LOS ANGELES -- Cardinal Roger Mahony said Friday the policies of the Archdiocese of Los Angeles against priests implicated in sexual abuse cases will not be altered as a result of the Vatican's refusal to recognize a new crackdown by American bishops.
Mahony issued his statement in response to a Vatican announcement regarding the zero-tolerance policy that American bishops adopted in Dallas in June. The policy was largely in response to allegations of abuse by priests and charges that, in many cases, the abusers had been protected by their superiors.
The U.S. policy, developed in part in response to pressure from past victims, requires dioceses to remove priests from church work and, in some cases, from the priesthood itself, if they are named in "credible" allegations of sexual misconduct.
The Vatican's position on the policy was set out by Cardinal Giovanni Battiste Re, head of the Congregation of Bishops, in a letter to Bishop Wilton Gregory, head of the U.S. Conference of Catholic Bishops.

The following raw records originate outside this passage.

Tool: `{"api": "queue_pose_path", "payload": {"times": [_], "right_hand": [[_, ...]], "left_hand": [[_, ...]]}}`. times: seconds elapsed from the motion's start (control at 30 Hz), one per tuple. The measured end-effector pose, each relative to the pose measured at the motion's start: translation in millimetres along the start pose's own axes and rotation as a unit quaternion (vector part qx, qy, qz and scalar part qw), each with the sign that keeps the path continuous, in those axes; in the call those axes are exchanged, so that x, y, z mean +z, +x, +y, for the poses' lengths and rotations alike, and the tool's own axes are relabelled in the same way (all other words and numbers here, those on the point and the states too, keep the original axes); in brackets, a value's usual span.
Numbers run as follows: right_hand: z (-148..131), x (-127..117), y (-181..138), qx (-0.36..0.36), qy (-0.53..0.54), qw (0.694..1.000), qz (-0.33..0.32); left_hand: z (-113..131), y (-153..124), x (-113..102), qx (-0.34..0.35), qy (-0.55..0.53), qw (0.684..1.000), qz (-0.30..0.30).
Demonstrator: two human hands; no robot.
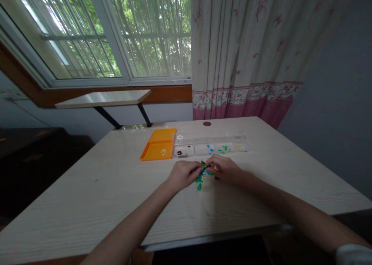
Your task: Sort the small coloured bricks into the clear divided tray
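My left hand [183,173] and my right hand [225,168] meet over the middle of a pale wooden table [87,195]. Both are curled, and their fingertips pinch small coloured pieces [204,165] between them, green and dark. Under and just in front of the fingers lies a loose scatter of tiny blue, green and yellow pieces [200,179]. Behind the hands sits a clear plastic sorting box [212,146] with several compartments holding brown, blue, green and yellow bits. An orange tray [158,144] lies to the left of that box.
A window with bars and a wooden sill runs along the back left, with a narrow shelf [104,98] on brackets below it. A floral curtain [247,55] hangs behind the table. A dark cabinet [31,156] stands to the left.
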State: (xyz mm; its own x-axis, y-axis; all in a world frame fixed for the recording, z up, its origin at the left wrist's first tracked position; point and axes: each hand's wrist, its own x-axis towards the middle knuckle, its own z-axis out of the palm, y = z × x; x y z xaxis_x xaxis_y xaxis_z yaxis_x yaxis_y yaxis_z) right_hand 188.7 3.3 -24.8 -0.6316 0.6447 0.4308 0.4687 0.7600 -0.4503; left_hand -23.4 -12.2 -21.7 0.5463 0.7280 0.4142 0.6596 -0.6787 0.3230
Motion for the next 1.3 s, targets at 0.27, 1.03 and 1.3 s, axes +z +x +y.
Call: {"api": "queue_pose_path", "payload": {"times": [0.27,1.03,1.3], "right_hand": [[-1,2,0,-0.015,-0.009,0.999,0.027],[32,-22,-6,-0.001,-0.099,0.978,0.184],[35,-22,-6,0.000,-0.102,0.979,0.177]], "left_hand": [[2,2,-1,-0.004,-0.011,1.000,-0.012],[-30,-5,-33,-0.065,0.009,0.991,-0.116],[-27,-6,-26,-0.049,0.023,0.990,-0.130]]}}
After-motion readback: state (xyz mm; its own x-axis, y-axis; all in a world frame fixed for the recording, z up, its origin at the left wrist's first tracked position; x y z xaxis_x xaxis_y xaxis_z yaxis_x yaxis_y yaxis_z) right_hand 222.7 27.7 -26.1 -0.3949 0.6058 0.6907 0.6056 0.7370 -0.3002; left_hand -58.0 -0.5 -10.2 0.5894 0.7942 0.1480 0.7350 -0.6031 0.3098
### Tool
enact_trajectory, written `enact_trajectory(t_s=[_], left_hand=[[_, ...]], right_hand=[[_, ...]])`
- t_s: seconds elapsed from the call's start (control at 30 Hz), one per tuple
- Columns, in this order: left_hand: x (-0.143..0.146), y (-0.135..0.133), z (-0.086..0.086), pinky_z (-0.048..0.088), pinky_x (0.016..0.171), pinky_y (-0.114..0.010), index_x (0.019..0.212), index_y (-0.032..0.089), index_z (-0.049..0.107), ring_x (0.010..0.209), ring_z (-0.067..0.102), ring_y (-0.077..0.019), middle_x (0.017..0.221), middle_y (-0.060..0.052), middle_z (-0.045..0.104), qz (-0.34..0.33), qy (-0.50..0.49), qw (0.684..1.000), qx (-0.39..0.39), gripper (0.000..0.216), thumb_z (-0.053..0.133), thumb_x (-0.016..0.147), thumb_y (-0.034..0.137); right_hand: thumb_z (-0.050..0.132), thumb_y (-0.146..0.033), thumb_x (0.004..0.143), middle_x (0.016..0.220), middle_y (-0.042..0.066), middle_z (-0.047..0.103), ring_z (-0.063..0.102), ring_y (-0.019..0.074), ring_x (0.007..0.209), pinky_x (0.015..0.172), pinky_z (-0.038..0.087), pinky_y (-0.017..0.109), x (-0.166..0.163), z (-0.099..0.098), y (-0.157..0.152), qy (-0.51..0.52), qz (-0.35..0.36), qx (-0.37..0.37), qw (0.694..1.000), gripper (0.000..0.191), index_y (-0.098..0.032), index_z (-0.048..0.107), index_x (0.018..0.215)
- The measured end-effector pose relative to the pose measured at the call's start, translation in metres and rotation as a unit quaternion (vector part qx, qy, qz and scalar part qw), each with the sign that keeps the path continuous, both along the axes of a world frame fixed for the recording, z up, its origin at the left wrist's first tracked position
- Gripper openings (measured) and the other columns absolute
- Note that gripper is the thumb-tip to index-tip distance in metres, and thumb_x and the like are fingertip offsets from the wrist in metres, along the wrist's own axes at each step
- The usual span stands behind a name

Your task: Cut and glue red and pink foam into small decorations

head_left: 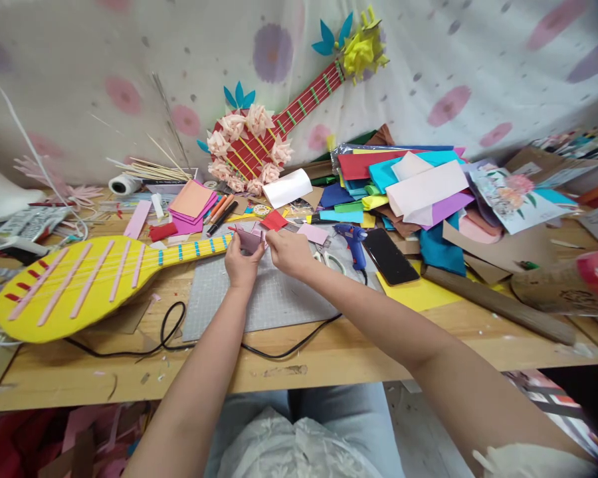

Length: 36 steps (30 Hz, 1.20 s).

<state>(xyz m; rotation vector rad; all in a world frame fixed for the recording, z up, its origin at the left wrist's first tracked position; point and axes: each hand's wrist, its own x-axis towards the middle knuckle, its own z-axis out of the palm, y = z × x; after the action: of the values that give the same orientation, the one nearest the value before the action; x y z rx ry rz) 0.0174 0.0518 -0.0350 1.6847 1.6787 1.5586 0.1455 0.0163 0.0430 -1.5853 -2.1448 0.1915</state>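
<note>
Over the grey cutting mat (pixel 274 309), my left hand (pixel 241 267) grips a small mauve-pink piece (pixel 250 241), either felt or paper, between thumb and fingers. My right hand (pixel 292 253) is pinched closed right beside that piece's right edge; what its fingertips hold is hidden. Left of my hands lies a yellow cardboard guitar-shaped craft (pixel 80 282) with pink strips, its neck reaching close behind my left hand. Scissors (pixel 331 260), a pale pink scrap (pixel 313 234) and a red scrap (pixel 274 220) lie near my right hand.
A blue glue gun (pixel 351 242) and a black phone (pixel 389 257) lie to the right. A black cable (pixel 292 350) crosses the mat's front. Behind, a red flowered guitar craft (pixel 252 153) leans by stacked coloured sheets (pixel 418 179). A brown stick (pixel 498 305) lies front right.
</note>
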Motion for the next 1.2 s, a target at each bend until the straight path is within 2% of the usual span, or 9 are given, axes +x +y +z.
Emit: enact_trajectory(t_s=[0.13, 0.3, 0.37, 0.6, 0.7, 0.8, 0.93, 1.0, 1.2], left_hand=[[0.000, 0.000, -0.001, 0.039, 0.098, -0.040, 0.120, 0.013, 0.051, 0.113, 0.052, -0.0260, 0.118, -0.014, 0.057, 0.003, 0.000, 1.000, 0.004, 0.065, 0.069, 0.062, 0.034], [0.000, 0.001, 0.000, 0.040, 0.098, -0.040, 0.120, 0.008, 0.050, 0.114, 0.051, -0.0280, 0.120, -0.019, 0.055, 0.020, 0.010, 1.000, 0.004, 0.069, 0.071, 0.059, 0.032], [0.000, 0.001, 0.001, 0.040, 0.098, -0.039, 0.120, 0.008, 0.051, 0.114, 0.052, -0.0275, 0.120, -0.018, 0.056, 0.017, 0.012, 1.000, 0.002, 0.068, 0.070, 0.060, 0.032], [0.001, 0.003, 0.001, 0.042, 0.094, -0.039, 0.118, 0.010, 0.053, 0.108, 0.055, -0.0268, 0.116, -0.016, 0.059, 0.022, 0.004, 1.000, -0.001, 0.067, 0.071, 0.059, 0.034], [0.001, 0.003, -0.001, 0.042, 0.095, -0.039, 0.119, 0.013, 0.053, 0.109, 0.055, -0.0261, 0.116, -0.014, 0.059, 0.007, 0.006, 1.000, 0.004, 0.064, 0.069, 0.061, 0.034], [0.000, 0.003, -0.001, 0.040, 0.097, -0.040, 0.120, 0.013, 0.052, 0.112, 0.053, -0.0262, 0.117, -0.015, 0.058, 0.005, 0.010, 1.000, 0.006, 0.064, 0.068, 0.063, 0.034], [0.000, 0.002, 0.000, 0.040, 0.097, -0.040, 0.120, 0.010, 0.051, 0.112, 0.053, -0.0269, 0.118, -0.017, 0.057, 0.018, 0.013, 1.000, 0.003, 0.066, 0.069, 0.061, 0.033], [0.000, 0.002, 0.001, 0.041, 0.096, -0.039, 0.120, 0.009, 0.051, 0.111, 0.054, -0.0266, 0.117, -0.017, 0.057, 0.018, 0.014, 1.000, 0.003, 0.066, 0.069, 0.061, 0.033], [0.001, 0.000, 0.007, 0.044, 0.092, -0.038, 0.119, 0.009, 0.052, 0.108, 0.055, -0.0269, 0.115, -0.017, 0.058, 0.019, 0.024, 0.999, -0.016, 0.066, 0.069, 0.061, 0.035]], right_hand=[[0.046, -0.019, 0.079, 0.074, 0.005, 0.064, 0.057, 0.0152, 0.072, 0.063, 0.039, 0.024, 0.001, 0.000, 0.007, 0.161, -0.027, -0.114, 0.980, 0.011, -0.017, 0.057, 0.079], [0.044, -0.010, 0.078, 0.046, -0.005, 0.046, 0.039, 0.0046, 0.041, 0.046, 0.034, 0.016, 0.003, 0.008, 0.020, 0.499, -0.015, -0.429, 0.753, 0.015, -0.015, 0.050, 0.066], [0.042, -0.010, 0.079, 0.044, -0.005, 0.043, 0.036, 0.0040, 0.039, 0.045, 0.033, 0.015, 0.004, 0.009, 0.021, 0.522, -0.010, -0.455, 0.722, 0.017, -0.014, 0.050, 0.064], [0.045, -0.020, 0.079, 0.083, 0.007, 0.065, 0.058, 0.0172, 0.078, 0.067, 0.039, 0.026, 0.003, 0.002, 0.008, 0.110, -0.003, -0.070, 0.991, 0.015, -0.017, 0.059, 0.084], [0.043, -0.022, 0.081, 0.090, 0.011, 0.065, 0.058, 0.0213, 0.087, 0.073, 0.039, 0.030, 0.004, -0.001, 0.005, 0.032, 0.016, -0.009, 0.999, 0.019, -0.016, 0.060, 0.089], [0.046, -0.019, 0.078, 0.074, 0.005, 0.064, 0.057, 0.0159, 0.072, 0.065, 0.040, 0.025, 0.002, -0.001, 0.012, 0.176, -0.016, -0.112, 0.978, 0.013, -0.017, 0.058, 0.080], [0.044, -0.012, 0.078, 0.049, -0.004, 0.050, 0.044, 0.0062, 0.044, 0.050, 0.037, 0.018, 0.002, 0.003, 0.024, 0.445, -0.007, -0.380, 0.811, 0.013, -0.015, 0.052, 0.067], [0.044, -0.012, 0.079, 0.047, -0.005, 0.046, 0.039, 0.0048, 0.041, 0.048, 0.036, 0.017, 0.001, 0.005, 0.025, 0.481, -0.001, -0.424, 0.768, 0.015, -0.015, 0.051, 0.066], [0.044, -0.020, 0.080, 0.077, 0.005, 0.064, 0.057, 0.0147, 0.073, 0.065, 0.039, 0.024, -0.001, 0.005, 0.008, 0.151, -0.017, -0.118, 0.981, 0.014, -0.017, 0.057, 0.083]])
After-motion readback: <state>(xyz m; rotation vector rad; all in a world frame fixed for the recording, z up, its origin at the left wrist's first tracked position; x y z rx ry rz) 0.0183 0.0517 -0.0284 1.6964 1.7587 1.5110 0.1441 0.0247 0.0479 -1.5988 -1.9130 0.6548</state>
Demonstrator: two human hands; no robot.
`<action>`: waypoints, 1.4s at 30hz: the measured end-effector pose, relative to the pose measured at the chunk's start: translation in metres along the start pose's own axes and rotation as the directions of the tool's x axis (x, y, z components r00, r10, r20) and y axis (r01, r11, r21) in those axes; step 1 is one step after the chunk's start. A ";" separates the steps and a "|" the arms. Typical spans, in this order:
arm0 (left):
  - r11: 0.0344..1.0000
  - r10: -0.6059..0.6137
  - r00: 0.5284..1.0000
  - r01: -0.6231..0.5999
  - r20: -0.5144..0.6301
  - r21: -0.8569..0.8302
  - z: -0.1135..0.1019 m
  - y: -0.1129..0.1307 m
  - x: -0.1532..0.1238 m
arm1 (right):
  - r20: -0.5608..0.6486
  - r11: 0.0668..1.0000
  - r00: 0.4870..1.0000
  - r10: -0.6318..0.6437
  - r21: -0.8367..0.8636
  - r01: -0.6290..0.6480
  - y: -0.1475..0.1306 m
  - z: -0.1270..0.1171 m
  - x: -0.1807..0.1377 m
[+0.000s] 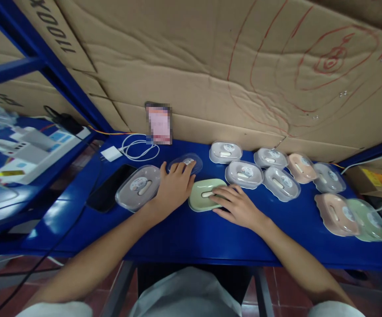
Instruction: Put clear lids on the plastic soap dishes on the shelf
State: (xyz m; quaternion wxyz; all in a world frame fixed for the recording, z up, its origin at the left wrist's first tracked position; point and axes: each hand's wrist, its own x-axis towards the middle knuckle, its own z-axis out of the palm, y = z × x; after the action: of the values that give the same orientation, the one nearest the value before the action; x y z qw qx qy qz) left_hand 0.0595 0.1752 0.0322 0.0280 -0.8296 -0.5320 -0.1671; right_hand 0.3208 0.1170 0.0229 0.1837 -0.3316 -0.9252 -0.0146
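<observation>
A green oval soap dish (201, 192) lies on the blue table (184, 233) in front of me. My right hand (237, 204) rests on its right end, fingers curved over the rim and touching the small white piece in its middle. My left hand (174, 185) lies flat with fingers stretched out over a clear plastic lid (191, 159) just behind the green dish. A lidded dish with a grey base (138, 187) sits left of that hand.
Several lidded soap dishes (278, 178) in white, pink and green spread over the table's right half. A black phone (110, 193), a white charger with coiled cable (134, 152) and a card (159, 123) are at left. Cardboard (211, 66) lines the back.
</observation>
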 end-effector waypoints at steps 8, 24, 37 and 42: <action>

Re expressed the Vatican's support for the effort to eliminate clergy abuse of minors but said some provisions of the American bishops' policy are "difficult to reconcile" with church law.
"For these reasons it has been judged appropriate that before the 'recognitio' (Vatican approval) can be granted, a further reflection on and revision of the 'Norms' and the 'Charter' are necessary," he wrote, using shorthand descriptions for the two documents in which the bishops' policy is enshrined.
Re went on to propose the creation of a joint U.S./Vatican commission to revise the policy.
"The appointment of the Mixed Commission announced today does not change our Archdiocesan sexual abuse policies," Mahony said in a written statement. "No priest who has been found to have sexually abused a minor will be returned to minister in the church."
Gregory, in his written response to Re, said he was "happy" to accept the proposal for a mixed commission. He later said at a news conference in Rome that he expected the commission to wrap up its work by next month.
In the meantime, Gregory said, the Vatican response does not compel bishops already implementing the policy to stop.
Mahony said he was confident that the commission "will produce even deeper accord between our Local Church and the Universal Church as we work together to protect minors and assist victims."